■ **Brief**: Among the entries below, find the lines that hold the word "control" and report them.

Data records
======

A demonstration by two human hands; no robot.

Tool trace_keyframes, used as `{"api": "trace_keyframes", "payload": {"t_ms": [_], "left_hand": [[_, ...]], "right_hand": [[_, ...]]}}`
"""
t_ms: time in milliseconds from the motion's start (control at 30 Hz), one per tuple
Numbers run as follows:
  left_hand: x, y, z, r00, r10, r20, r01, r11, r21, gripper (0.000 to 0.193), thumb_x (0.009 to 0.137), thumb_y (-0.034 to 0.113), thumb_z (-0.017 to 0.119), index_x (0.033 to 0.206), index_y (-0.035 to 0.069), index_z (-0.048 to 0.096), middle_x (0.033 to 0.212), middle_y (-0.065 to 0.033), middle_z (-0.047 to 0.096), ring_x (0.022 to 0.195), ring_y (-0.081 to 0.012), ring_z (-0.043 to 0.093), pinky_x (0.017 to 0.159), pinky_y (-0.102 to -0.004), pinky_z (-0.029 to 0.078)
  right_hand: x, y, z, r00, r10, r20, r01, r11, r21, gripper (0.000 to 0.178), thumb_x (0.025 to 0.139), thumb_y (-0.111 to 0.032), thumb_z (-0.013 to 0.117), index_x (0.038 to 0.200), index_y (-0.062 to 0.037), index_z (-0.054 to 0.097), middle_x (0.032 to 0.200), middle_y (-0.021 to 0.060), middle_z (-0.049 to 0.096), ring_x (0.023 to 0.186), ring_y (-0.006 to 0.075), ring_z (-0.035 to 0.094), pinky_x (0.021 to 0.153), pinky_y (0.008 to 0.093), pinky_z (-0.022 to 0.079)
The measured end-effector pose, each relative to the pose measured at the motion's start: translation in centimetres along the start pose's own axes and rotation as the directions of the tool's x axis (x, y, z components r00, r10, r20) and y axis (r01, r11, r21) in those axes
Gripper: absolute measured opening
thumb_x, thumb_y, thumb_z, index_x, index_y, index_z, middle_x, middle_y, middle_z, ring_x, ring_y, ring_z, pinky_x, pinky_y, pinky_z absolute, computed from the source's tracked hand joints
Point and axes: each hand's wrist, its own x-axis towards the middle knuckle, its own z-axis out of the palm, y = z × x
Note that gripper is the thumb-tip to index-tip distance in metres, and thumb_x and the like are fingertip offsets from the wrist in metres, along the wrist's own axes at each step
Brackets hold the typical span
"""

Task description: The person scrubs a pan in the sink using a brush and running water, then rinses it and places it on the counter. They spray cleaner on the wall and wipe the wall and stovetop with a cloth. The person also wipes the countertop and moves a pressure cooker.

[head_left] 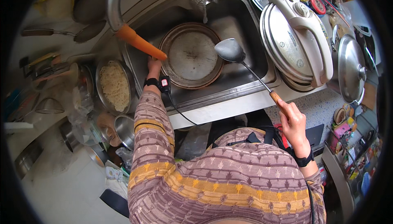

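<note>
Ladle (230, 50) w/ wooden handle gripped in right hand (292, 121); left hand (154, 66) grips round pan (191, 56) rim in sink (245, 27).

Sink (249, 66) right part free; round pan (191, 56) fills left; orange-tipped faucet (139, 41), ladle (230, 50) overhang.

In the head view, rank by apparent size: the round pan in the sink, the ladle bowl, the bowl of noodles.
1. Round pan, largest.
2. Bowl of noodles, though it looks squeezed near the fisheye rim.
3. Ladle bowl, smallest, held up by the right hand.
</note>
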Motion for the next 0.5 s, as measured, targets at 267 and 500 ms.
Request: {"api": "trace_keyframes", "payload": {"t_ms": [267, 500], "left_hand": [[-2.3, 5.5, -3.3, 0.956, -0.266, 0.122, 0.282, 0.948, -0.149, 0.033, 0.083, 0.024, 0.064, 0.105, 0.000, 0.061, 0.099, -0.0137, 0.063, 0.090, -0.0259, 0.062, 0.069, -0.0377, 0.051], [-7.4, 11.1, -8.1, 0.960, -0.037, 0.279, 0.074, 0.990, -0.121, 0.024, 0.082, 0.014, 0.058, 0.096, -0.005, 0.059, 0.078, -0.0120, 0.064, 0.063, -0.0219, 0.064, 0.056, -0.0337, 0.055]], "right_hand": [[-0.1, -0.3, 0.5, 1.000, 0.007, -0.029, -0.007, 1.000, 0.001, 0.031, 0.077, 0.004, 0.057, 0.106, -0.0060, 0.059, 0.076, 0.0131, 0.054, 0.066, 0.0332, 0.058, 0.055, 0.0382, 0.047], [-0.3, 0.0, 0.5, 0.994, -0.063, -0.089, 0.063, 0.998, -0.007, 0.036, 0.075, 0.002, 0.058, 0.109, -0.0076, 0.057, 0.077, 0.0123, 0.054, 0.064, 0.0332, 0.058, 0.055, 0.0404, 0.047]]}}
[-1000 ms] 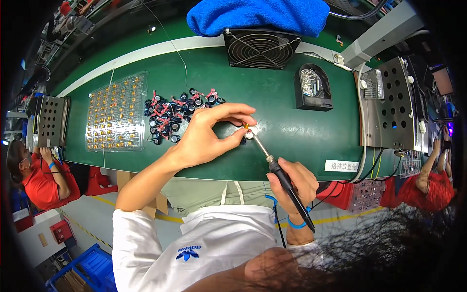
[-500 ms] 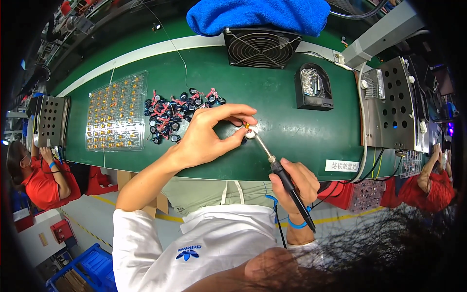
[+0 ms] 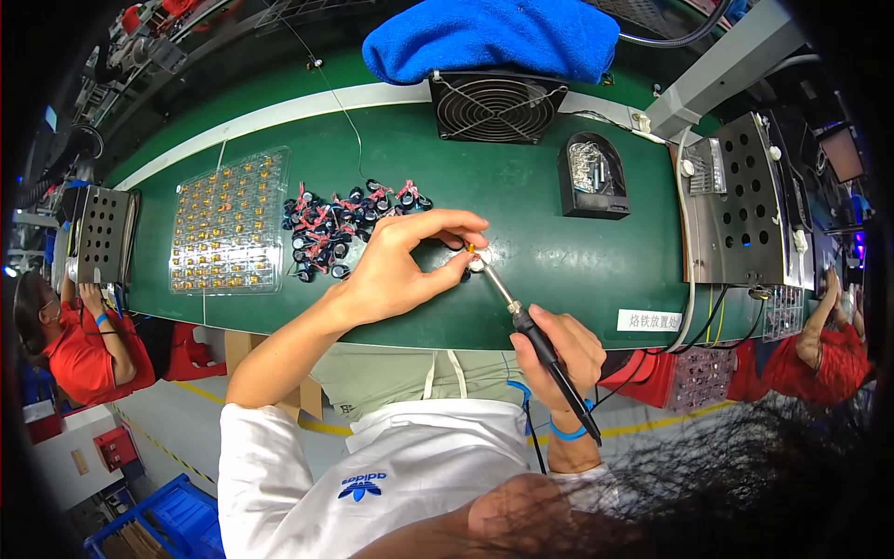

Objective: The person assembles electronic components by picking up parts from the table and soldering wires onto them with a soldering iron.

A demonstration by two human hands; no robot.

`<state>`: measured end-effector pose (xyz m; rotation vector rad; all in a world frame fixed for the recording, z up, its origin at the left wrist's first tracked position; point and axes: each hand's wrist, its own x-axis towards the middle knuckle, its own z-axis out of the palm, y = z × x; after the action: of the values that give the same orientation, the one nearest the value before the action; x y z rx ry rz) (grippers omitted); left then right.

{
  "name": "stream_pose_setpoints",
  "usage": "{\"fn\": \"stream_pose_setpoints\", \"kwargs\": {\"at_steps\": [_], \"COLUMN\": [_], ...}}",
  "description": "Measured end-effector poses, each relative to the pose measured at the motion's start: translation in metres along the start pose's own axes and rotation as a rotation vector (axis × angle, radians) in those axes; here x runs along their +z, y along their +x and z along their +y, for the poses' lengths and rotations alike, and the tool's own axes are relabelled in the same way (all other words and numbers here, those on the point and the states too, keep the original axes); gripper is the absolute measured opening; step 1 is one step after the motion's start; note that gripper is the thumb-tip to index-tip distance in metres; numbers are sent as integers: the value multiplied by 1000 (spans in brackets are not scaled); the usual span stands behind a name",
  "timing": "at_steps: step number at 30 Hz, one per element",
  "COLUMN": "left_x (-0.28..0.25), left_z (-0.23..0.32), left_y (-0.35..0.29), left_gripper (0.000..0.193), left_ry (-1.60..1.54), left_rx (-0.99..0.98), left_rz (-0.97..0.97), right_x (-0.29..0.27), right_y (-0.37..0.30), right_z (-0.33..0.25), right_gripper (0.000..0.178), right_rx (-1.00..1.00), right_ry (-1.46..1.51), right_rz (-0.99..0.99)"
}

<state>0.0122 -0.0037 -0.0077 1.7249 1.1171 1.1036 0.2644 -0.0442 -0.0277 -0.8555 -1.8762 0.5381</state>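
Note:
My right hand (image 3: pixel 563 354) is closed around the black handle of a soldering iron (image 3: pixel 551 359). Its metal tip slants up and left to a small round part (image 3: pixel 476 265) with a silvery face. Thumb and fingers of my left hand (image 3: pixel 399 265) pinch that area, where a tiny orange-gold piece (image 3: pixel 471 249) shows between the fingertips. The tip meets or nearly meets the part; exact contact is too small to tell. Left of my left hand lies a pile of small black round components with pink-red wires (image 3: pixel 321 228). Beyond it is a clear tray (image 3: pixel 229 224) holding rows of small gold pieces.
A black fan (image 3: pixel 498 107) stands at the back beneath a blue cloth (image 3: pixel 494 39). A black box of metal bits (image 3: pixel 593 177) sits right of it. Perforated metal housings (image 3: pixel 745 200) border the right side, with cables below. People in red work at both sides.
The view has shifted slightly, so the bench items sit a little lower. Both hands keep their hold, and the iron's tip remains at the small part.

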Motion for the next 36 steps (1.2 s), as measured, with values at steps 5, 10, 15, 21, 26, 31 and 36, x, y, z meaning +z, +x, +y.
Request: {"fn": "stream_pose_setpoints", "kwargs": {"at_steps": [5,10,15,21,26,31,36], "left_x": [-2,-2,-3,-2,0,0,0], "left_z": [5,6,6,4,3,4,4], "left_y": [-1,-1,-1,0,0,-1,-1], "left_gripper": [40,39,40,38,39,39,39], "left_ry": [14,13,16,50,47,43,62], "left_rx": [-17,-37,-38,32,30,31,45], "left_rz": [-23,-35,-36,-4,-4,-4,-8], "right_x": [-3,0,-6,-3,-2,-3,-2], "right_y": [-5,-7,-2,-3,-3,-5,-5], "right_z": [-1,-3,-1,1,2,1,1], "right_gripper": [34,31,28,29,33,34,33], "right_rx": [8,140,30,17,24,28,25], "right_ry": [9,68,39,9,-11,-9,-2], "right_rz": [31,95,-17,-37,-45,-51,-52]}}
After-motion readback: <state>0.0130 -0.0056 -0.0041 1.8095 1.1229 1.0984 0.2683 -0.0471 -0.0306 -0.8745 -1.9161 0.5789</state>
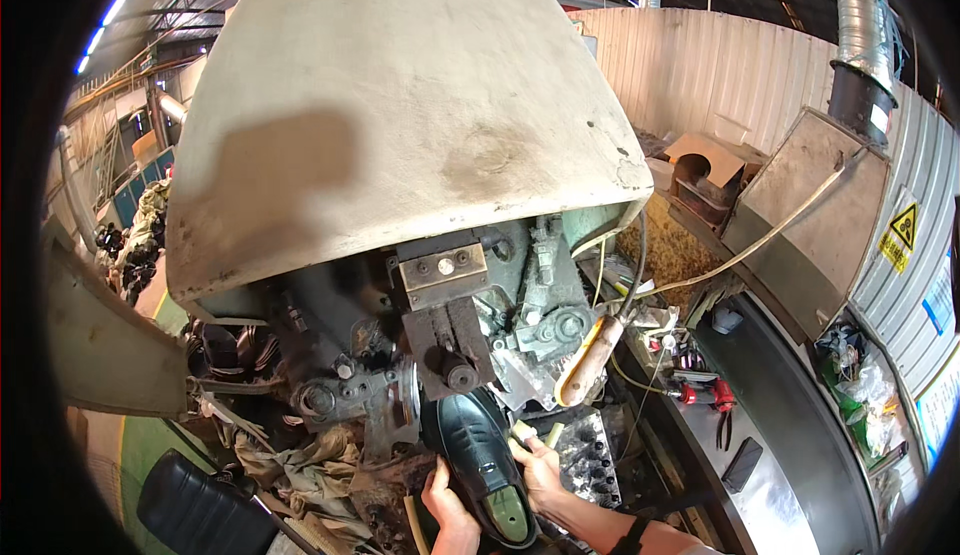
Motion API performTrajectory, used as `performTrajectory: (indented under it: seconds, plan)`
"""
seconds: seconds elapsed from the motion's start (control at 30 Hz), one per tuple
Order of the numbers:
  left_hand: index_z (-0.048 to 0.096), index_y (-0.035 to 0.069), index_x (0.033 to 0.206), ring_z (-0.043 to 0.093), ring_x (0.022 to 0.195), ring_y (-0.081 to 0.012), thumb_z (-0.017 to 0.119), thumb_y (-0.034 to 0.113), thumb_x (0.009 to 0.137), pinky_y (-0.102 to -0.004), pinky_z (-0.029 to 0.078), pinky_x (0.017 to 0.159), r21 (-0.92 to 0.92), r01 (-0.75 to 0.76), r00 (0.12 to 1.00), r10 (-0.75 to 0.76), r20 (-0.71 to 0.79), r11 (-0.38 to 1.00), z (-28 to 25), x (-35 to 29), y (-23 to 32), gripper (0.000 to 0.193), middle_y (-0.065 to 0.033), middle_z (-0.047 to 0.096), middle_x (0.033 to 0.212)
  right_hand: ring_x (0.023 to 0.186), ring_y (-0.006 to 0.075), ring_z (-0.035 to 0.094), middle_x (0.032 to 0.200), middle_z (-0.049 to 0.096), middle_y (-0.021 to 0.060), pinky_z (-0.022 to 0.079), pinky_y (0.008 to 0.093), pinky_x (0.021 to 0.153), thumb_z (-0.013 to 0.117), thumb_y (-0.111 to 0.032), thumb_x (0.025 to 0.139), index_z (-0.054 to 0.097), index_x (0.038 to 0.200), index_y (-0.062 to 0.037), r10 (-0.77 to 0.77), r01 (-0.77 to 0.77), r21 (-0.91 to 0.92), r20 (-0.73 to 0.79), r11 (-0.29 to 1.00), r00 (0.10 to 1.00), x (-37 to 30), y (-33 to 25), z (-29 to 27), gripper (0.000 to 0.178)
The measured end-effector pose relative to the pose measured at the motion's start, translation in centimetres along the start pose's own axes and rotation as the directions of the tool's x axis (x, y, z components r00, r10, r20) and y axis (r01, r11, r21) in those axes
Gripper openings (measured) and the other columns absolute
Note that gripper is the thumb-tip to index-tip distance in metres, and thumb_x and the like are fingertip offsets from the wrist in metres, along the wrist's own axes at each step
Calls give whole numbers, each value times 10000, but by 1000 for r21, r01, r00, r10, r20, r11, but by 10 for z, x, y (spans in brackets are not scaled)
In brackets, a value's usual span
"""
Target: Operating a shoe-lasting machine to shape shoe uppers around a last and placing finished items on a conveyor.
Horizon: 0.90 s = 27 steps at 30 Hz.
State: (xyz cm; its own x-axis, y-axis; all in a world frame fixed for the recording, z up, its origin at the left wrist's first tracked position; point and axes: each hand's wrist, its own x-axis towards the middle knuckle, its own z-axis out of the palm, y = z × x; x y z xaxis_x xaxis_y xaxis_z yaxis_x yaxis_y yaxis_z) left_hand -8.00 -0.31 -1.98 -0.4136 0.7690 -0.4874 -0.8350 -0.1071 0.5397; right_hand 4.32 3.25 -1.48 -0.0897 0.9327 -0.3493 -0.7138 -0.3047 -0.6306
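A black leather shoe (468,445) is held between my two hands, with its toe pointing away from me. In its opening shows a green shoe last (510,515). My left hand (449,503) grips the left side near the heel, thumb up. My right hand (540,473) closes on the right side, and pale yellowish bits (523,432) show by its fingertips. The toe sits just below a dark roller (458,375) on the machine's metal head (444,277); whether they touch I cannot tell.
A large cream machine hood (420,85) overhangs the work. Right of the shoe hangs a worn wood-coloured handle (590,360) on a cable. Red-handled pliers (722,395) and a dark flat block (741,465) lie on the metal bench (770,515). Crumpled tan cloth (310,475) is at left, beside a black seat (200,505).
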Motion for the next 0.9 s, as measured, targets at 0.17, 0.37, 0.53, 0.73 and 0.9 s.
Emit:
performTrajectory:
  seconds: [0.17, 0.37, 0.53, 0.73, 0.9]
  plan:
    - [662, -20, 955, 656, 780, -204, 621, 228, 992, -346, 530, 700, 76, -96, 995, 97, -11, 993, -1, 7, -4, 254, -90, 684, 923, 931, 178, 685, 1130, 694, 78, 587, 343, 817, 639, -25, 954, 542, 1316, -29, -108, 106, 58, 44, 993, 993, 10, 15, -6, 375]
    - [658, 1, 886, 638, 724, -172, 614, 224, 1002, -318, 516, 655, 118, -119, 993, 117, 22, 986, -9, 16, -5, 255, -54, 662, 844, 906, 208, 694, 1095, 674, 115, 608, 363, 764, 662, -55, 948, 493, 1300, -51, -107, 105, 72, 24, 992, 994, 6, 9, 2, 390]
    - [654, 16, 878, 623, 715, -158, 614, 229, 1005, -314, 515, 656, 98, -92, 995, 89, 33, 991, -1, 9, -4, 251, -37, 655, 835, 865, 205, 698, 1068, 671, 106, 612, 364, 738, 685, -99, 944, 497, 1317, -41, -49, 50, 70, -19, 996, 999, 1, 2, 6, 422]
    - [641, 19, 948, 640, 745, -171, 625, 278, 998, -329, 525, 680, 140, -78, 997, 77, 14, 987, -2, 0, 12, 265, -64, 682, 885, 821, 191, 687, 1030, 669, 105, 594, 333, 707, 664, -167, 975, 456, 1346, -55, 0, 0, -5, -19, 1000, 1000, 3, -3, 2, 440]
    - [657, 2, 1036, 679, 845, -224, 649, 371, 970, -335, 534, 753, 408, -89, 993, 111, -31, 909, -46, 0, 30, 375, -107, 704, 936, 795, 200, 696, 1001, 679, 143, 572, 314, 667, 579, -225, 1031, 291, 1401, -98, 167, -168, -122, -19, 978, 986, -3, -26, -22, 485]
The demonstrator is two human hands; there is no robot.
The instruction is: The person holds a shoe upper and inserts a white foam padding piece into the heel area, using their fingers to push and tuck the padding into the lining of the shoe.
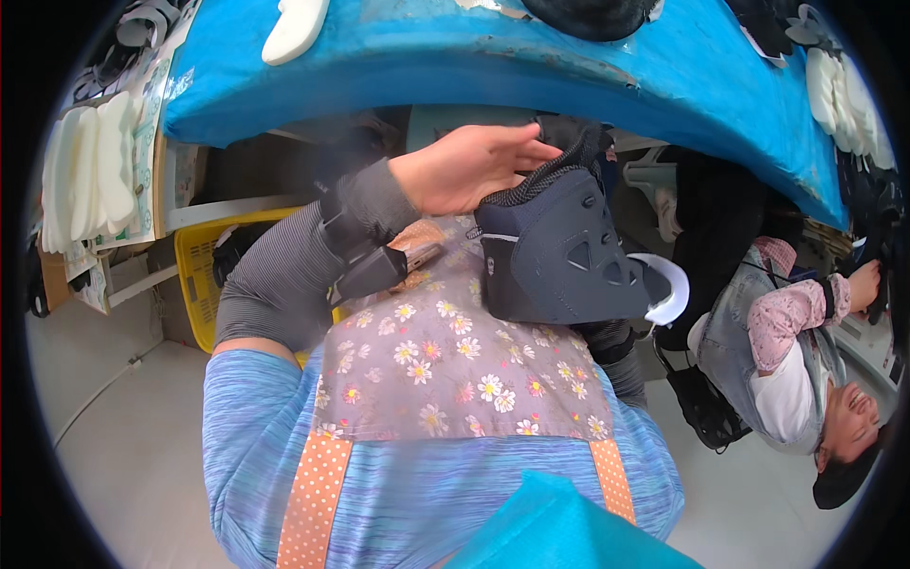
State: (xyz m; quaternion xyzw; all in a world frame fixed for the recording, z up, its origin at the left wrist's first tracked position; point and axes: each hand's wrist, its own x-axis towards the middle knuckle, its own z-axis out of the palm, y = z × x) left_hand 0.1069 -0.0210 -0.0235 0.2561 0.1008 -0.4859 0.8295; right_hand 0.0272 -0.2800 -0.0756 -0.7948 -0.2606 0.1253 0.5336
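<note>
A dark navy shoe upper (pixel 569 251) with eyelets, cut-out shapes and a mesh-lined collar is held up in front of my apron. A white curved piece (pixel 671 292) sticks out from its right end. My left hand (pixel 474 169) is at the collar, its fingers stretched out and reaching to the mesh edge. The lower fingers are partly hidden by the upper. My right forearm (pixel 614 356), in a dark sleeve, goes behind the upper, which hides my right hand. A dark object (pixel 374 275) lies against my apron, below my left wrist.
A blue-covered table (pixel 455 76) curves across the front, with a white shoe-shaped piece (pixel 296 28) and a black round object (pixel 597 11) on it. White foam-like pieces (pixel 90 171) stand at left. Below is a yellow basket (pixel 196 275). Another person (pixel 782 351) works at right.
</note>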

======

■ **Result**:
t_ms: time in milliseconds from the motion's start (control at 30 Hz), one per tuple
seconds: seconds elapsed from the motion's start (control at 30 Hz), one per tuple

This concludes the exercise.